The free trade agreement’s supporters in 12 nations say it will lower trade barriers and help create common standards, especially for intellectual property and environmental laws. But the secrecy surrounding TPP has attracted scrutiny from critics like Hillary Clinton and Bernie Sanders, who said of the deal: “It’s time for the rest of us to stop letting multinational corporations rig the system to pad their profits at our expense.”

Critical groups have found little to soothe them in early analysis of the leak, claiming that patent and data protections will be used by pharmaceutical companies to stave off generic competition.

“The text of the TPP’s intellectual property chapter confirms advocates’ warnings that this deal poses a grave threat to global freedom of expression and basic access to things like medicine and information,” said Evan Greer, campaign director for the digital rights group Fight for the Future, in an FFF press release on the leak. “The contents of the TPP’s IP chapter were bought and paid for by Hollywood and the pharmaceutical industry before the negotiations even began.”

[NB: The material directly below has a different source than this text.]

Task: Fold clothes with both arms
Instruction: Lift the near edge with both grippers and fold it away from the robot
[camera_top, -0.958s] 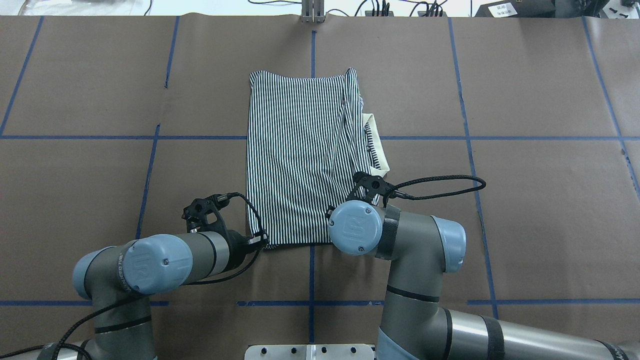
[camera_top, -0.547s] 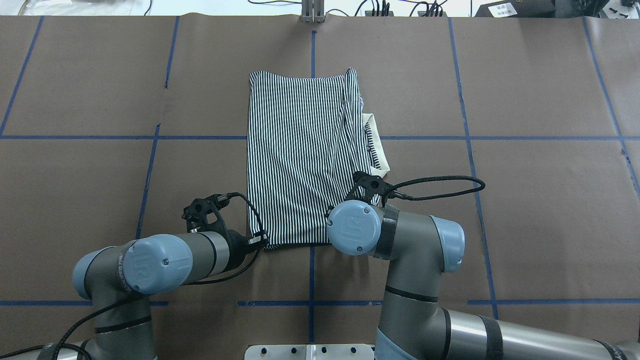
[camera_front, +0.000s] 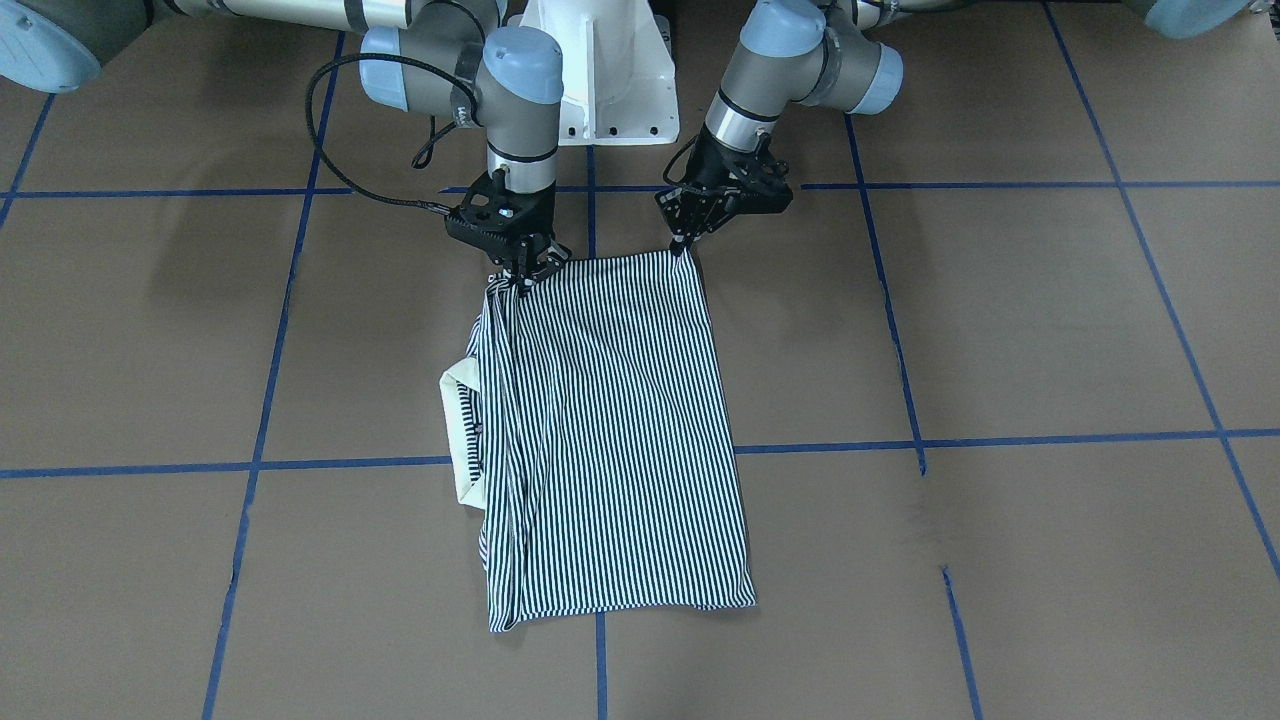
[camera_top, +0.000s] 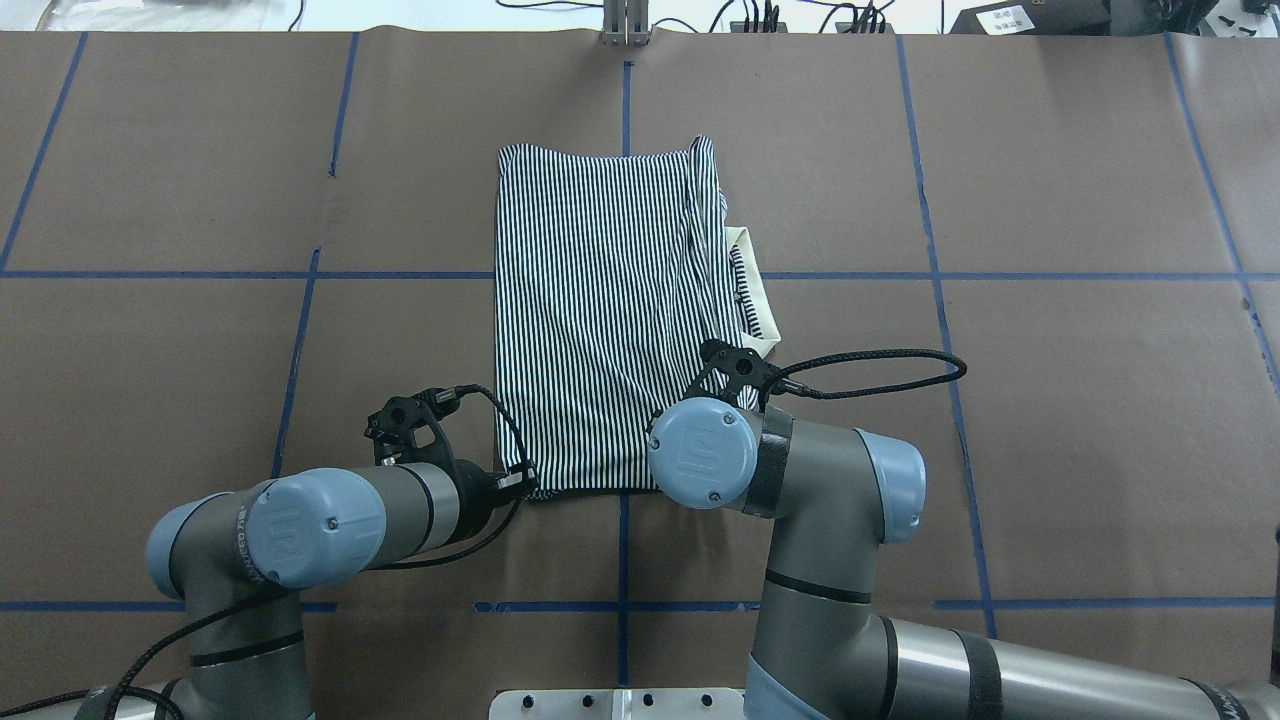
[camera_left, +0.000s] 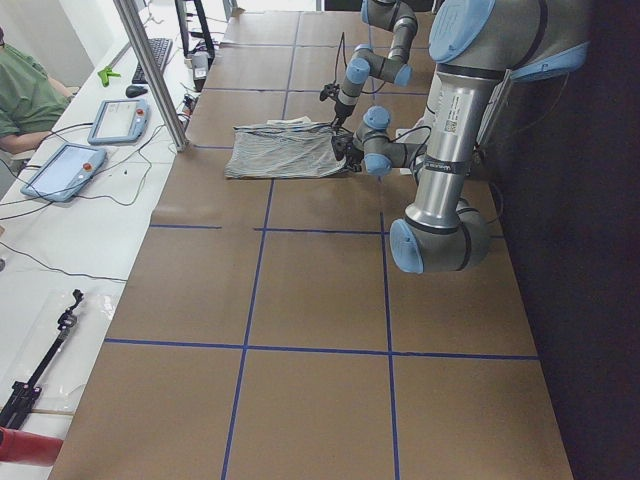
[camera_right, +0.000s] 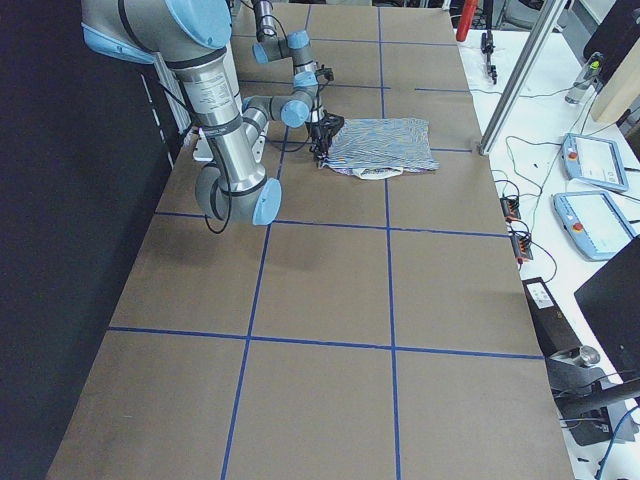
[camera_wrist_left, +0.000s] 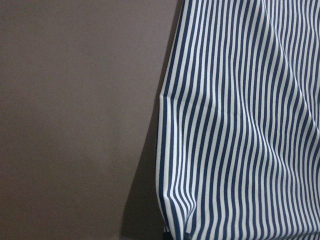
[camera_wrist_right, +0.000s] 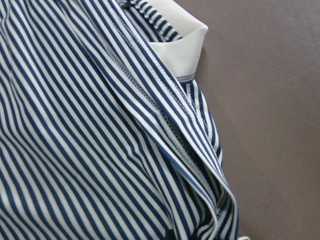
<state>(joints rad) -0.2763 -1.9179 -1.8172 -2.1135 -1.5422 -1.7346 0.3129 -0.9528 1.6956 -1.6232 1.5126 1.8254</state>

Peter Maybarduk, Public Citizen’s Global Access to Medicines Program Director, was also struck by the medical ramifications.

“If TPP is ratified, people in the Pacific-Rim countries would have to live by the rules in this leaked text,” Maybarduk tells Telesurf. “The new monopoly rights for big pharmaceutical firms would compromise access to medicines in TPP countries. The TPP would cost lives.”

Keep in mind this is just one chapter. The majority of the text is still being kept on lockdown until after partner nation Canada’s Oct. 19 elections.